Prenatal Cell-Free DNA Screening-NIPS

Prenatal Cell-Free DNA Screening (NIPS)

Prenatal cell-free DNA screening (also called non-invasive prenatal screening) is a noninvasive pregnancy evaluation, which can be performed after 10 weeks from the first day of the last period. The screening involves a blood test which evaluates cell-free DNA in the maternal circulation that is derived from the pregnancy. This screening can identify about 99 percent of babies with Down syndrome, as well as most pregnancies with trisomy 18, and trisomy 13. This screening test can also optionally include screening for sex chromosome conditions as well as a few select microdeletion syndromes due to smaller changes in the chromosomes. Genetic counseling and ordering of the studies can be coordinated through the Prenatal Diagnostic Center. 
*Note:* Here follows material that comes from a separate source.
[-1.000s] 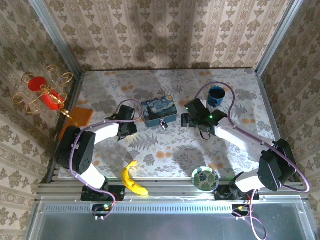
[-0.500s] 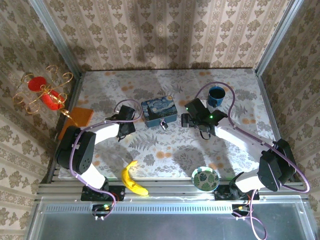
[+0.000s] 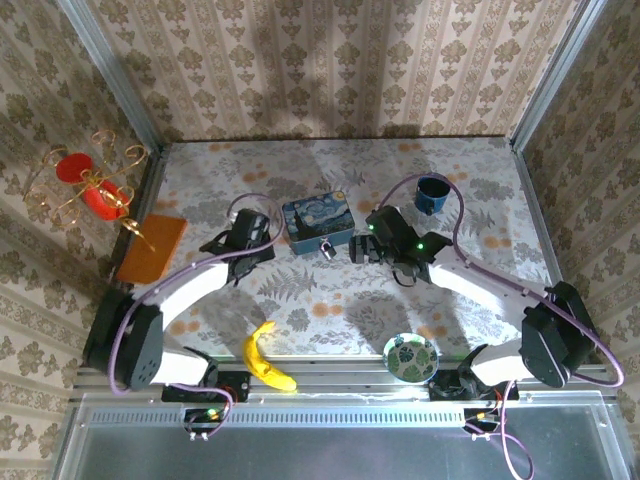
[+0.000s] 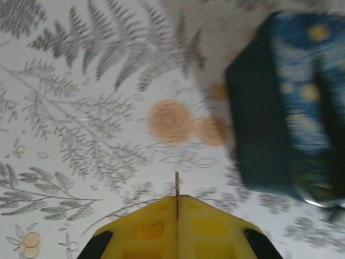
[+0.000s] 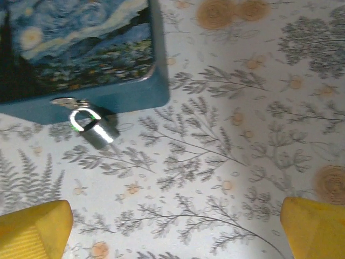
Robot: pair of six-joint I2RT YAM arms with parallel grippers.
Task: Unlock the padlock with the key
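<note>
One padlock (image 5: 96, 128) lies ahead of the wide-open right gripper (image 5: 175, 229).

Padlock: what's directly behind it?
Behind the padlock stands the blue tin, its metal hasp at the shackle. The shut lid covers the tin's inside.

- Tin box (image 3: 318, 223) sits mid-bench (image 3: 340, 170), with the padlock (image 5: 97, 128) at its near side.
- Left claw (image 4: 177, 198), with the key (image 4: 177, 183) in it, is just left of the box.
- Right claw (image 5: 173, 229) is just right of the padlock.
- Cup (image 3: 433, 193) stands toward the far right corner.
- Banana (image 3: 266, 358) and dish (image 3: 410, 357) lie along the near edge, the banana to the left.
</note>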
Studies have shown that approximately 99 percent of babies with Down syndrome, and up to 98 percent of trisomy 18 and trisomy 13 will have a positive test result. However, a small percentage of Down syndrome and trisomy 18 and 13 cases will not be detected. In addition, babies with other chromosome disorders or birth defects may not be detected by this screening. Therefore, an ultrasound in the first trimester may be ordered in conjunction with the blood test for evaluation of early fetal anatomy. A positive test result indicates an increased risk for Down syndrome, trisomy 18 or trisomy 13; however, a positive result is not diagnostic. It indicates that an increased risk for a problem exists and that additional testing should be considered. Similarly, a negative result does not rule out these abnormalities, but instead decreases the specific risks for Down syndrome, trisomy 18 or trisomy 13 in the pregnancy. For women who prefer a definitive answer regarding a chromosomal condition in the pregnancy, amniocentesis or chorionic villus sampling (CVS) should be considered. 

If a positive test result is obtained, the genetic counselor will explain the results and review options for further testing, which may include CVS or amniocentesis and high-resolution ultrasound. If the results of the screening are within the normal range, maternal serum AFP screening for neural tube defects is recommended at 16 weeks as well as a detailed ultrasound to screen for neural tube defects and other birth defects at 18-20 weeks of pregnancy. Women may still opt to have a diagnostic procedure in order to have a definitive diagnosis. The decision to proceed to amniocentesis or CVS is based on many factors, including the risk of fetal chromosomal abnormality, the risk of the procedure, and the consequences of having an affected child if diagnostic testing is not done.